Vulkan is changing the landscape of graphics, ushering in a new age of visual fidelity for Android devices. While powerful, the Vulkan API can be quite complex for mobile developers. Therefore, at GDC 2019, Arm released a set of Vulkan samples that illustrated a comprehensive list of best practice recommendations. Since then, these have been donated to Khronos Group and have been improved with contributions from other GPU vendors, and the well-known samples from Sascha Willems.
The main motivation behind the samples is to make it easy to experiment with different ways of doing the same thing in Vulkan. You can toggle options at run-time while monitoring the impact that they have on performance, thanks to the on-screen hardware counters. Finally, every sample is released alongside an article that explains the theory behind every best practice recommendation, as well as a guide to profiling using Arm Mobile Studio and other tools.
The main features that underlie all the samples in the framework are worth highlighting:
The repository contains samples that provide a reference for API features and new Vulkan extensions, as well as performance samples focusing on CPU and GPU optimizations. This blog covers a few of these performance samples, focusing on considerations around limited power and therefore bandwidth on mobile devices with tile-based rendering.
For immediate mode GPUs, found in desktop and console architectures, all the geometry is first processed and then added to a queue:
Fragment processing then proceeds from this queue one draw call at a time. For every pixel, it performs depth testing and color shading, reading from and writing to main memory as much as necessary. These operations can require exceptionally high bandwidth, which is energy intensive.

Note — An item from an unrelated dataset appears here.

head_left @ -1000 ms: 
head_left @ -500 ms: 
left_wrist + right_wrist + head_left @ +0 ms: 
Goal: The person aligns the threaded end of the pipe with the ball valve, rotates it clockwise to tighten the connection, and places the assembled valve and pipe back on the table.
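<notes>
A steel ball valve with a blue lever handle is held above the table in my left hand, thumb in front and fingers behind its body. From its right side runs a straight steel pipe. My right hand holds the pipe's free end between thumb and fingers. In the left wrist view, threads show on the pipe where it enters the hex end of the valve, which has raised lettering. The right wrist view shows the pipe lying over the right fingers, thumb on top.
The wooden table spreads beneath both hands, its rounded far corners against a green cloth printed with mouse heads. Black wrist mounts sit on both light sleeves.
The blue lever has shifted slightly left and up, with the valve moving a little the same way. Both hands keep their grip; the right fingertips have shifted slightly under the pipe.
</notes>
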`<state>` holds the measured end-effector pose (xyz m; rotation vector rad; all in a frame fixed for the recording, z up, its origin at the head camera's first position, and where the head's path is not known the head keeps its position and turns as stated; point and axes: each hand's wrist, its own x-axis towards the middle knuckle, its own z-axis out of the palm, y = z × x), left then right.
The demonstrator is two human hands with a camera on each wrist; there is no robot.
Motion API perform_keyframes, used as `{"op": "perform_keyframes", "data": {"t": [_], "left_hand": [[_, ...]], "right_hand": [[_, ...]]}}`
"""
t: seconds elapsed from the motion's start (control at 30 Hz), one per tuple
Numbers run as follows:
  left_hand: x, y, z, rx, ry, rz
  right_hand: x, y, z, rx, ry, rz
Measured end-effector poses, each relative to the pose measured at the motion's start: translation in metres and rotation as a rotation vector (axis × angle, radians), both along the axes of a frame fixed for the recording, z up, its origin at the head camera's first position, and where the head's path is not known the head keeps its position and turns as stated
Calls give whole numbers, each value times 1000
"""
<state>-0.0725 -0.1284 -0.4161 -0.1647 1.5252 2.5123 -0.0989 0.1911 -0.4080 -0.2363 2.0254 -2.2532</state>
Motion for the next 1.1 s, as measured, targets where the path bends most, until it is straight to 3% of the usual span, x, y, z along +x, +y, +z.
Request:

Compare this to tile-based architectures commonly found in mobile:
Here we divide the screen into regions of pixels known as tiles. The GPU rendering is then split into two phases:
The Vulkan API will let us optimize our rendering to take advantage of tile-local memory and save power on tile-based renderers.

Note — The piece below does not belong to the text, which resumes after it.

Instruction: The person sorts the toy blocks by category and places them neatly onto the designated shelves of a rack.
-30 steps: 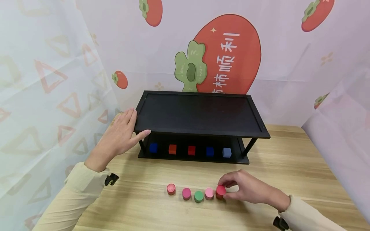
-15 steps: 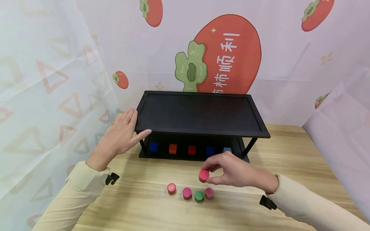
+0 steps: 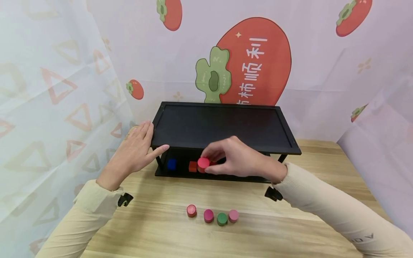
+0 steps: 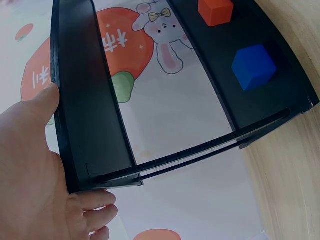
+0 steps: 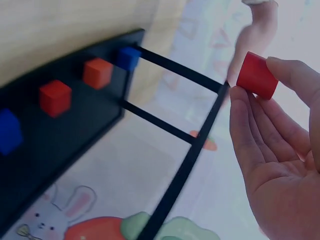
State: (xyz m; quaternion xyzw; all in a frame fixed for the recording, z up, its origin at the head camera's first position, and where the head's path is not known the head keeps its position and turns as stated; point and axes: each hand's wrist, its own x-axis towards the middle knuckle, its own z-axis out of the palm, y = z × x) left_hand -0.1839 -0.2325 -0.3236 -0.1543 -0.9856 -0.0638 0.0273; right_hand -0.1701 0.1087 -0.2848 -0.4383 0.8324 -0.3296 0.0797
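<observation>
My right hand [image 3: 240, 159] pinches a red cylinder block [image 3: 203, 165] between thumb and fingers. In the head view it overlaps the front of a black two-tier shelf [image 3: 222, 125]; in the right wrist view the red cylinder [image 5: 256, 76] is in the air, apart from the shelf. My left hand [image 3: 132, 154] rests against the shelf's left end with its fingers straight, the thumb near the front corner. On the lower tier stand a blue cube [image 3: 171, 164], an orange cube [image 3: 192, 166] and a partly covered red cube [image 5: 55, 98]. My right hand hides the cubes farther right in the head view.
On the wooden table [image 3: 155, 229], in front of the shelf, stand a red cylinder [image 3: 191, 210], a magenta one [image 3: 208, 215], a green one [image 3: 222, 219] and a pink one [image 3: 233, 216]. Patterned cloth [image 3: 322, 71] hangs behind and at both sides.
My right hand has lifted the red cylinder from the right end of the row and carried it forward and left to the shelf. The left hand has stayed in place.
</observation>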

A collection of attachments (e.g. depth and color) and the way they are used (e.g. shaders) is known in Vulkan as a Renderpass:
Renderpasses consist of one or more Subpasses. In Vulkan, when defining a Renderpass and its attachments, we need to specify load and store operations, i.e. what to do with the attachment before and after rendering. We define these for each attachment.
The load operation refers to what to do with the attachment before rendering. The available options are:
For immediate mode GPUs, these might all perform similarly, but on mobile LOAD_OP_CLEAR is far more optimal than LOAD_OP_LOAD. Tilers can efficiently clear all tile values before rendering, whereas loading the values from main memory requires expensive read operations. Also, most of the time it is not necessary to use LOAD_OP_LOAD, since the values are going to be replaced anyway.
Note that LOAD_OP_CLEAR is different from using Vulkan’s vkCmdClearAttachments, which will instruct the GPU to explicitly write out a clear value to the attachment in main memory. This is again wasteful if we are going to write out a new value over it afterwards. Therefore, avoid using LOAD_OP_LOAD and vkCmdClearAttachments and use LOAD_OP_CLEAR or LOAD_OP_DONT_CARE whenever possible.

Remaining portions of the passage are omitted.